This is ‘spam’ — the online equivalent of junk mail. The term is believed to have originated in the early days of the Internet, when a Monty Python obsessive bombarded several online discussion groups with lengthy messages consisting entirely of a repetitive quote from the ‘Spam’ sketch. Thus, sending useless messages became known as ‘spamming’. (Hormel Foods, the manufacturers of the canned luncheon meat of the same name, seem to have taken the hijacking of their trademark philosophically.)

Given that the main purpose of the Internet seems to be the dissemination of pornography, it will come as no surprise that some of the most vigorous spammers are selling sex, as well as the accessories and modifications mentioned above.

Sometimes, a piece of spam can actually provoke a laugh, although this is usually unintentional. Recently, I was offered the chance to ‘WORK FROM HOME!’ (which I do anyway) by someone called Pele. Not the Pele? Can an international footballer work from home? Imagine the scene at the 1970 World Cup: ‘Where’s Pele? At home practicing dribbles in the garden. He never was a team player.’ Shortly after that, I was offered a ‘Keep God in the Pledge’ T-shirt. It took me a web search to discover that the slogan referred to the campaign to keep God’s name in the US Pledge of Allegiance, rather than a link-up between the Church and furniture polish manufacturers.
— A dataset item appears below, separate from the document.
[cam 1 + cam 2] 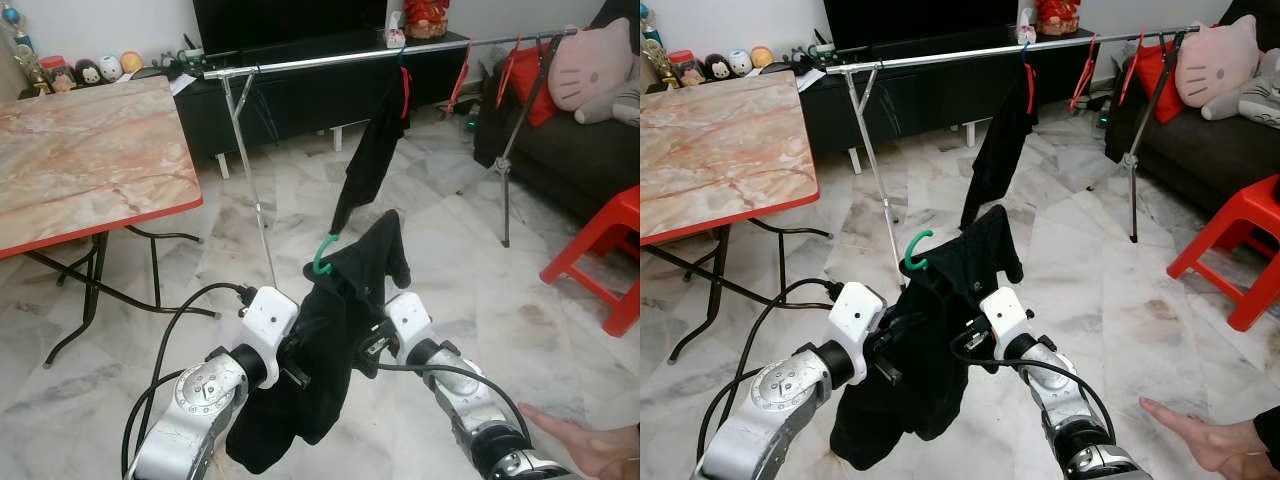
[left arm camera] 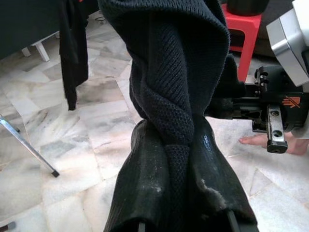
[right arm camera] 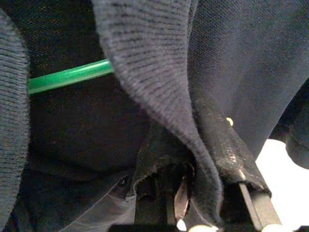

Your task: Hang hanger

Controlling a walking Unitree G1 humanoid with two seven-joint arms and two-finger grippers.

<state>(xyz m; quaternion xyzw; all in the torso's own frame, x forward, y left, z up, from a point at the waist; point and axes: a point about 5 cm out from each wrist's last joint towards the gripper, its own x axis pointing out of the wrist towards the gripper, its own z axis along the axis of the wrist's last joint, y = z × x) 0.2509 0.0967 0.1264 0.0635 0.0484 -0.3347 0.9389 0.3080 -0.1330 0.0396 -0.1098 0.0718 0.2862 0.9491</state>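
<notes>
Across the marble floor point(image 1: 470, 300), a steel clothes rail point(image 1: 330, 60) carries one dark garment on a red hanger point(image 1: 404, 92). Before it, a black knit garment point(image 1: 335, 330) on the green hanger point(image 1: 322, 255), held between both arms. Left pincer point(image 2: 186, 159) pinching the knit; right pincer point(image 3: 193, 159) likewise pressed on fabric.
</notes>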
Other forms of spam are rather more sinister. The Nigerian scam, as mentioned by the Old ’Un a while back, appeals to the ‘something for nothing’ mentality, presenting a tale of woe about the riches that a former figure of authority has had to leave behind in the old country, but which you can help him or her gain access to by giving them your bank details. Needless to say, there are no riches, and what little you had will disappear pretty sharpish.

How does all of this rubbish get to you in the first place? If your email address appears on any website then you are a sitting duck for spam. Also, everything you buy for a computer seems to require registration, which is simply so that the company can get your email address. Indeed, there are unscrupulous agencies that sell lists of email addresses to those who want them. Some, in a neatly circular manner, advertise their wares via spam.

Unfortunately, ‘direct mail’ — as spam and junk mail tend to be known to their perpetrators — is not very effective unless it is targeted at those who might want to make use of it. Spam seems a case of throwing manure at a wall and hoping some sticks.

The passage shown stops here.